For instance, renewable power is set to be the most cost-effective way of meeting growing energy demand, driven by artificial intelligence, data centres and other new engines of growth, said Teo. Doubling down on renewables, amid tariff wars, will likely also cut import costs and reliance on unstable regimes like the US, energy experts have said.

“Today, renewables in certain places can even be cheaper than coal and other fossils. Therefore, the expansion into renewables and climate solutions is driven from an economic, rational decision-making process; not just an ideological belief. That is an important nuance in the narrative that will allow us to continue on this journey,” said Teo.
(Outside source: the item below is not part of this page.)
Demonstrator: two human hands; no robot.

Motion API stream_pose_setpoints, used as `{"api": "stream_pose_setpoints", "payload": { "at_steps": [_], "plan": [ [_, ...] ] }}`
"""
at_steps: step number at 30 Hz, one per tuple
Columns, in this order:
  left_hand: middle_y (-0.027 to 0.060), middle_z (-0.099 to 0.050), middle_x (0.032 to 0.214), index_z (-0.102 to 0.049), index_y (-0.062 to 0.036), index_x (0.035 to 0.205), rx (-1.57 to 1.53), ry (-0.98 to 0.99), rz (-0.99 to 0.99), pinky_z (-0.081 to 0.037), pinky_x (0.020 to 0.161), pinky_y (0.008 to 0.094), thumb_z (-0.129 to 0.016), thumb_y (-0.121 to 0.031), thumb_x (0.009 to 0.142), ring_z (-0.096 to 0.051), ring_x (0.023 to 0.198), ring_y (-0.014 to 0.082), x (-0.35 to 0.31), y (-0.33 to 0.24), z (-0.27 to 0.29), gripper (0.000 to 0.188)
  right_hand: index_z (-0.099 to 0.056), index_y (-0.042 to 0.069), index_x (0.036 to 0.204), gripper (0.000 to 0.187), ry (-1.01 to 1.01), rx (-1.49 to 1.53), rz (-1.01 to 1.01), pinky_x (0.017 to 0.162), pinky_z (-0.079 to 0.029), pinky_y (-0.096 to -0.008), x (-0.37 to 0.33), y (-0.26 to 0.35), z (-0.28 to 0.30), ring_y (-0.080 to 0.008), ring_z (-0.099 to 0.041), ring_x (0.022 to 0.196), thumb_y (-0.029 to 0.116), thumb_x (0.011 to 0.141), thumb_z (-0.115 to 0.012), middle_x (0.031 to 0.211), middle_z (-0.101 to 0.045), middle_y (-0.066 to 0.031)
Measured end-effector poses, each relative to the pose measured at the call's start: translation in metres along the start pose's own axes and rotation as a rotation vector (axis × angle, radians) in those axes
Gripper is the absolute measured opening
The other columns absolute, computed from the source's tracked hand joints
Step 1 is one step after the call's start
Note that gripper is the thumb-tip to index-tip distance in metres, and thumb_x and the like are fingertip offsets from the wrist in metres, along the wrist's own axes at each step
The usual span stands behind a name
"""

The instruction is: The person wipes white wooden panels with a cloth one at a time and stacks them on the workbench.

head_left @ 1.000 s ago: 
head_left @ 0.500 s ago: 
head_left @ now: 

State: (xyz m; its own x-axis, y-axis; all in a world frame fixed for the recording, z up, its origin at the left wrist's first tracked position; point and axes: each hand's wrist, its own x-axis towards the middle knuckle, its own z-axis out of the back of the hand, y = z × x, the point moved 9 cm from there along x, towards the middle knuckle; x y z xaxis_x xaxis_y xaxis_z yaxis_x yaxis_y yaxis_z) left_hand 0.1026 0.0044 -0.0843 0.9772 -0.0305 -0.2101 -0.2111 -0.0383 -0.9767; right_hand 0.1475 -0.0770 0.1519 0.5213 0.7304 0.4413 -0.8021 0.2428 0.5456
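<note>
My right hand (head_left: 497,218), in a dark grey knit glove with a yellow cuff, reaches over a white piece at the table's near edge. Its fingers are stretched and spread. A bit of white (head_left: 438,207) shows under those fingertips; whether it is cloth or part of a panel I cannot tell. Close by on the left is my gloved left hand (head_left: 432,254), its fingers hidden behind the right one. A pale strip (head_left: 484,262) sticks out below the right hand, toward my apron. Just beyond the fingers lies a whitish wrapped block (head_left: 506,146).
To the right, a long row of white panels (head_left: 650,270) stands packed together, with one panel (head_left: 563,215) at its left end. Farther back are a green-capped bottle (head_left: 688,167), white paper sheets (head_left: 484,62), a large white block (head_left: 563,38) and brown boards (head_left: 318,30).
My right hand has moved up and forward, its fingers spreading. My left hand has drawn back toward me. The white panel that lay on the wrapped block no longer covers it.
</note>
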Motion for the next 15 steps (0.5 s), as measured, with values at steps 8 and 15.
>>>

“We need to make sustainability sustainable today, not some time in the future. So we’re going to see a pivot away from values to a greater focus on value.”

Teo added that financiers and regulators will need to think about “practical ways that can encourage action in the midst of uncertainty”, where there can often be an overwhelming inclination towards paralysis and taking a “wait and see” approach to capital-intensive investments.

The only way to avoid doing anything wrong is to do nothing. That is the problem that we face in the climate agenda as we are running against a clock. Inaction is actually a far greater danger than trying things out and sometimes getting it wrong, but at least we are trying,” said Teo.

Financiers need to think of ways to reduce the cost of capital, to ensure that there are sufficient returns from injecting private financing into solutions, instead of relying on the government to fund such projects, given that many will have competing priorities for funding in the next few years, he added.

Similarly, Teo expects the profitability of companies, alongside funds previously set aside for spending outside of existing obligations, to come under increasing pressure. Therefore, if regulators are not mandating demand for climate action, through the use of carbon credits, carbon taxes or emission trading schemes, companies are less inclined to invest in it, he said.

Asia’s policymakers also need be step in to provide more policy certainty, which investors rely on to forecast an asset’s value in order to deploy capital, said BlackRock’s Yip.

“What we hope to see, coming out of this year’s Ecosperity conference, is much more commitments and visibility of plans by regional governments and regulators,” she said, citing how certain countries like Australia, Japan and the United Kingdom are making climate financing commitments in Southeast Asia. 

“These are important signals, not just about long-term intent to remain plugged into the development of this region, but to lower the cost of capital for key developments that need to happen, and for investors to come in and participate in the capital stack.”